But at least she had a friend, and she needed one more than she cared to admit. 








There was plenty BJ didn't care to admit to himself, either. 

One of those things was that he may or may not have known exactly what he was doing. 

But he didn't see it that way, per se. 

Even when the thought occurred to him after she had left post-op for the night, and he took a peek at the schedule and saw that her two roommates were on the overnight shift, he only clicked his tongue, mentally muttered a Huh. It was a very fleeting thought, was all, that Carrie had to know they'd have the tent to themselves rather than keeping to a whisper to avoid waking anyone. But it meant they could talk at whatever volume they liked, drink without sharing, she could cry, he could never really rule out that he might do the same, and they could be more open with each other. 

As friends.

He was helping her through a difficult time, so difficult he'd had the occasional nightmare about similar, and that was all. It didn't matter what Hawkeye thought might be going on, or that he did in fact find Donovan beautiful, or that everyone else on the compound might take advantage of an empty tent with a trusted member of the opposite sex. She really did seem to need a shoulder again, and his really were made for the leaning. 

Frankly, he admired how rarely she seemed to need it from anyone. She'd cracked once that first week and never again, and while it was clear she carried a lot on her petite shoulders, she held them straight and tall more often than not. He noticed her often enough in the mess to notice a change, the way she'd laugh and chat with the other nurses but her smile would fade the moment their attention turned elsewhere, and she seemed to keep all her real concerns to herself. Oh, he understood too well. And the last time they'd tried to talk, that understanding was both a cloud over their heads and a troubled halved by making it a trouble shared... until Hawk had appeared and changed the tone of the evening altogether. 

In BJ's mind, they hadn't had a proper talk as he'd initially intended, and this was Take Two. He knew she had a hard time opening up but it'd be better for her if she did, and he'd probably try again in a day or two if a need, occasion and free time arose. But tonight seemed of utmost importance. If he'd gotten such a letter from Peg - Dear BJ, I don't know how to tell you this, but... - he'd be beside himself. Losing his mind trying to reach home by phone, losing his mind altogether, unable to eat, unable to sleep, unable utterly to deal with any of Hawkeye's louder and more whimsical moments yet unable to escape them, tearing himself apart to figure out what he'd done wrong aside from get drafted...

He felt for Carrie Donovan. He truly did. And it was better as a friend, as a co-worker who needed her on the ball, as someone who might find solace in a listening ear of his own someday for whatever reason, that she knew she had support. A good, long hug, too, if she wasn't too skittish and off-put and rightly ticked off with men for one. 

She hadn't wanted a hug in the O Club the evening they'd talked. Carrie had sat with her back to the wall, and even as she thanked BJ for the drink and clinked her bottle against his own, she had an all-around evasive look about her that, again, he felt he understood. He often felt it was better to say nothing when the alternative could lead to more spilling out than intended. High-running emotions could be pesky things, cats better left in their bags, and maybe he shouldn't pry so much. Yet there they were. "What are we drinking to, Donovan?"
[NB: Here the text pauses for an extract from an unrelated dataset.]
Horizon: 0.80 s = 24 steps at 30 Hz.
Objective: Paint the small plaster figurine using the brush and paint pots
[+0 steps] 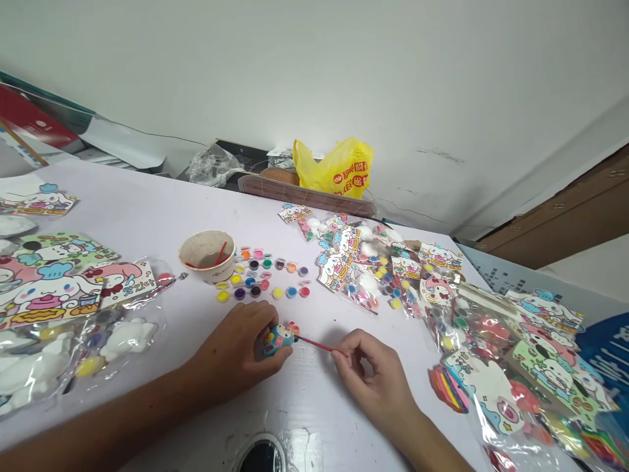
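Note:
A small painted figurine [279, 338], mostly blue with pink and yellow patches, is gripped between the thumb and fingers of my left hand [246, 344]. My right hand [371, 367] pinches a thin red paintbrush [317, 343]. The brush's dark tip meets the figurine's right side, though I cannot tell exactly which spot it touches. Beyond my left hand lie several small paint pots [253, 278] in joined strips, in many colours. Beside them stands a paper cup [207, 257] of cloudy water with a red brush leaning inside.
Bagged figurine kits lie on the left [63, 308] and in a long pile on the right [363, 262]. A rainbow-striped piece [449, 388] is near my right hand. A yellow plastic bag [339, 170] stands behind the table's far edge. A dark round opening [262, 454] is at the near edge.

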### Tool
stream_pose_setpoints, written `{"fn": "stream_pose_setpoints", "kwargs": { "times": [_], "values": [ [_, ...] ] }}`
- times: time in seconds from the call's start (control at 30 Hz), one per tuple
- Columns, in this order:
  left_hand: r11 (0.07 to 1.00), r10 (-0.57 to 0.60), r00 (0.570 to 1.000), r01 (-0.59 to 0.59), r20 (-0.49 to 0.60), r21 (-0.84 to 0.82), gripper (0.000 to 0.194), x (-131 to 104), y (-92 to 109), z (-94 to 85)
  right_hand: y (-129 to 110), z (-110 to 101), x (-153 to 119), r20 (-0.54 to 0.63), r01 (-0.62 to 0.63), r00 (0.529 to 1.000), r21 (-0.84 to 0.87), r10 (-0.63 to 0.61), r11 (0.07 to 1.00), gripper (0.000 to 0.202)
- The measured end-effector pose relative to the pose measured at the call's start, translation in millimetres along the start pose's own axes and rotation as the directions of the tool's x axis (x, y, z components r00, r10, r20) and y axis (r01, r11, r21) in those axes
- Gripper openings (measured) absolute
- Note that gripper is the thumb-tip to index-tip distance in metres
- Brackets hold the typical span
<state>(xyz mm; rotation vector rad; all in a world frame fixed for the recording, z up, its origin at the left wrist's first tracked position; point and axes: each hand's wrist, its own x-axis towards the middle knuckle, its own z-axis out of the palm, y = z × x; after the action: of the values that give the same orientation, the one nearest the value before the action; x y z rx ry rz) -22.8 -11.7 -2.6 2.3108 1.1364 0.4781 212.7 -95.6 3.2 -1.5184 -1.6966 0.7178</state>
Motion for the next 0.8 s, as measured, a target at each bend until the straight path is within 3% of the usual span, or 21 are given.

She'd snorted. "Can you think of anything worth it?" 

Tough crowd, BJ had thought, but powered through. "Hm. Well. Your keeping it together so well this week's as admirable a toast as any."

Carrie had to actively suppress another snort. Really, what did he know? He saw her in the hospital, their brief conversation the night before, and for a few seconds a few other places. He didn't know how long it took her to fall asleep, he didn't see how many times she'd had to recount the sponges in Supply because her mind drifted agonizingly elsewhere, he didn't know some tiny part of her was considering seeking a discharge - he barely knew her, truth be told. 

But he seemed to want to, which was more recently than could be said of Kenny, and she couldn't look down on it. So she forced a smile. "You're sweet, Doctor."

"I'm not trying to be," BJ had insisted amicably. "And please, come on," he urged lightly, waving his beer, "Outside of the OR, just BJ's fine. Save the 'doctor' stuff for when we've got gloves on." 

"All right... What's BJ stand for, by the way? I just realized, I don't know."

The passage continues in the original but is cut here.